Berapa Porsi Anggaran di Daerah?
Boby menyampaikan, ada 22 pemerintah daerah di tingkat provinsi/kabupaten/kota yang telah mengimplementasikan climate budget tagging dalam periode 2020-2023 untuk mendukung aksi perubahan iklim.
Pemerintah daerah yang sudah mengimplementasikan penandaan anggaran perubahan iklim yaitu Provinsi Aceh, Provinsi Riau, Kota Pekanbaru, Kabupaten Siak, Provinsi Jambi, Provinsi Bangka Belitung, Provinsi DKI Jakarta, Provinsi Jawa Barat, Kabupaten Sumedang, dan Kota Cirebon.
Kemudian Provinsi DI Yogyakarta, Kabupaten Gunung Kidul, Provinsi Jawa Timur, Kota Surabaya, Provinsi Kalimantan Utara, Provinsi Gorontalo, Kabupaten Gorontalo, Provinsi Sulawesi Selatan, Provinsi Nusa Tenggara Barat, Provinsi Bali, Provinsi Papua Barat, dan Provinsi Papua.
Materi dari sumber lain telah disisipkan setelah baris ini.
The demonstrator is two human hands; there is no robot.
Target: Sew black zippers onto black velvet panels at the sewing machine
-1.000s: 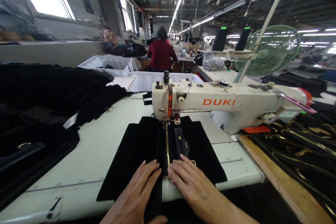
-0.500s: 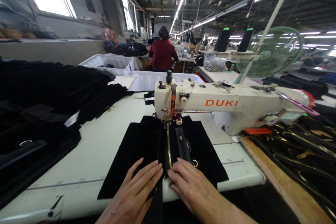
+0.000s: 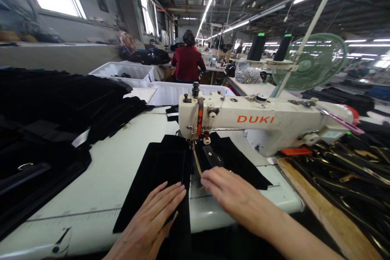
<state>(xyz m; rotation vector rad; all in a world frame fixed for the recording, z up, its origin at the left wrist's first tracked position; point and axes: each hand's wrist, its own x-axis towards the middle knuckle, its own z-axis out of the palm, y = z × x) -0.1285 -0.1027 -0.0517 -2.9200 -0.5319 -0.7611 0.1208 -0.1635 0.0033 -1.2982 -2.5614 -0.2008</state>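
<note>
My left hand (image 3: pixel 155 209) lies flat, fingers stretched out, on the left black fabric panel (image 3: pixel 152 170) in front of the sewing machine (image 3: pixel 225 115). My right hand (image 3: pixel 228 191) has its fingers together on the inner edge of the right black fabric panel (image 3: pixel 243 162), beside the gold-toothed zipper (image 3: pixel 197 160); its thumb is hidden. The zipper runs up to the machine's presser foot (image 3: pixel 191 144). A black strip with a small zipper pull (image 3: pixel 210 153) sits on the right panel, partly behind my right hand. Between the panels, a wedge of pale tabletop (image 3: pixel 202 211) shows.
Stacked black pieces (image 3: pixel 55 101) cover the left of the table. Black pieces with gold zippers (image 3: pixel 344 178) lie at the right, past a wooden edge (image 3: pixel 319 211). White bins (image 3: pixel 122 71) stand behind, near a seated person (image 3: pixel 188 61). A green fan (image 3: pixel 310 61) stands at right.
My right hand has moved forward and slightly right. The right panel has turned, its near edge swinging away from the left panel and baring the tabletop between them. My left hand has barely moved.
</note>
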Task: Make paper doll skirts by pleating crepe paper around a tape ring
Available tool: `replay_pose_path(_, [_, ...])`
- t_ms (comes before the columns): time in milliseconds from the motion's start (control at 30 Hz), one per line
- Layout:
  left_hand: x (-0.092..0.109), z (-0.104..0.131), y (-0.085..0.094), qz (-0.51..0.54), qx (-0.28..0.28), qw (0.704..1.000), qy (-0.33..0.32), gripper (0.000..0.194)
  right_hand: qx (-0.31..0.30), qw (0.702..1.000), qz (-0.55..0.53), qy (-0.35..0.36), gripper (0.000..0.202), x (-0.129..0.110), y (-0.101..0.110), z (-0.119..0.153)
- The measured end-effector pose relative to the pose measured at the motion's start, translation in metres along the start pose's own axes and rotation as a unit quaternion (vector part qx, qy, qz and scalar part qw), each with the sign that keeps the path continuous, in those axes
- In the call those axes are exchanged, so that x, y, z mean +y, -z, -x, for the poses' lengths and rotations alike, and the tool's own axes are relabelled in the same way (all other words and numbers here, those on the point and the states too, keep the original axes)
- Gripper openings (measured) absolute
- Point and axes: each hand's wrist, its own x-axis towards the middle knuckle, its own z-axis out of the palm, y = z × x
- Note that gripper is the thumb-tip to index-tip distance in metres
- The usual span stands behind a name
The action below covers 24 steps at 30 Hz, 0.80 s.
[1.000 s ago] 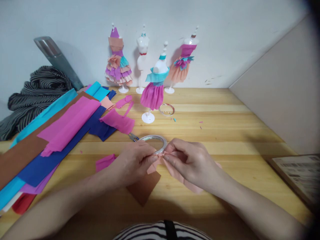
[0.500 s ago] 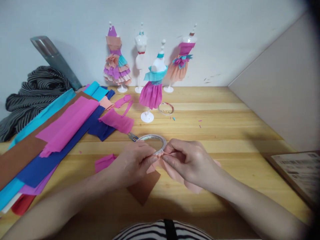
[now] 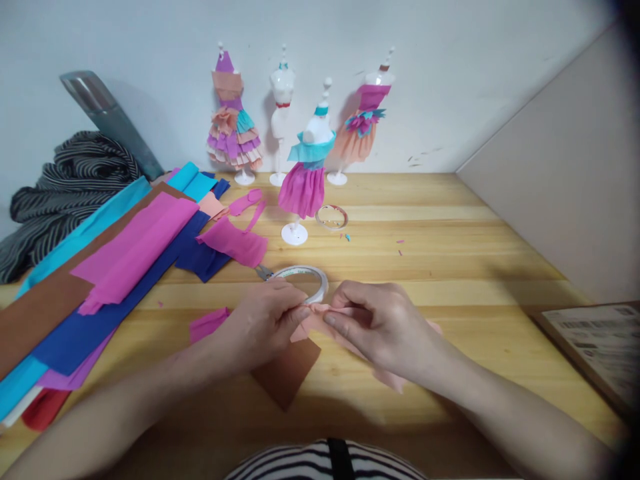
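Between my hands a strip of peach crepe paper (image 3: 320, 324) is stretched, its upper edge gathered. My left hand (image 3: 273, 319) pinches one end between thumb and fingers. My right hand (image 3: 383, 323) pinches the same edge a little to the right, with more of the paper hanging beneath it. Just behind my fingertips is a white tape roll (image 3: 323, 283), partly covered by my left hand. Scissors (image 3: 264, 271) show only in part beside the roll. A brown paper piece (image 3: 287, 373) lies on the table below my left hand.
Four small mannequins stand at the back, the nearest in a pink skirt (image 3: 303, 190). A clear ring (image 3: 331, 217) lies behind the roll. Coloured crepe sheets (image 3: 140, 247) and striped cloth (image 3: 75, 170) fill the left; a cardboard box (image 3: 595, 347) is at right.
The tape roll has shifted slightly left and back from the fingertips. The gathered paper edge between my hands is now stretched wider, and its hanging part has moved a little.
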Motion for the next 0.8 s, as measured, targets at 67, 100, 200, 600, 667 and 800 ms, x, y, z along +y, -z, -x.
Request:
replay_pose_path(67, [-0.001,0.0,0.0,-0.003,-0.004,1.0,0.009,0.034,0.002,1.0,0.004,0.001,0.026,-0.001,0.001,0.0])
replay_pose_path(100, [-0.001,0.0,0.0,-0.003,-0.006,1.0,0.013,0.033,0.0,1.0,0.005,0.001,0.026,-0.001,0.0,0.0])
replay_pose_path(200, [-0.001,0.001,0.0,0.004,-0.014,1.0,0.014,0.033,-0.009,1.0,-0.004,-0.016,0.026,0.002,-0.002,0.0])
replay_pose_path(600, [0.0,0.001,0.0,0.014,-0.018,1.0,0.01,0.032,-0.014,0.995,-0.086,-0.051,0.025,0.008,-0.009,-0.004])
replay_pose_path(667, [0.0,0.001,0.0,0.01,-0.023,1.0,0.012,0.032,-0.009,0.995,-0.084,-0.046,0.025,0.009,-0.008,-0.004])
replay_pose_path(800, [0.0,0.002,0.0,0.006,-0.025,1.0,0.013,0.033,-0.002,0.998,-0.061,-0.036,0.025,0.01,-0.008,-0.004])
“Kalau dari sisi pemerintah daerah, berdasarkan pilot project, rata-rata porsi anggarannya adalah sebesar 5,38 persen dari APBD-nya. Ini berdasarkan daerah yang sudah kita lakukan pilot project, masih terbatas (22 pemerintah daerah). Jadi belum bisa dibawa ke level nasional,” ujar Boby.
Boby menerangkan, beberapa daerah telah memiliki anggaran perubahan iklim yang cukup signifikan, di antaranya Kota Surabaya sebesar 19,53 persen dan Provinsi DKI Jakarta 12,74 persen dari APBD.
“Namun, secara nominal, DKI Jakarta memiliki anggaran perubahan iklim yang terbesar, dengan rata-rata per tahun sebesar Rp76,16 miliar,” ucap dia.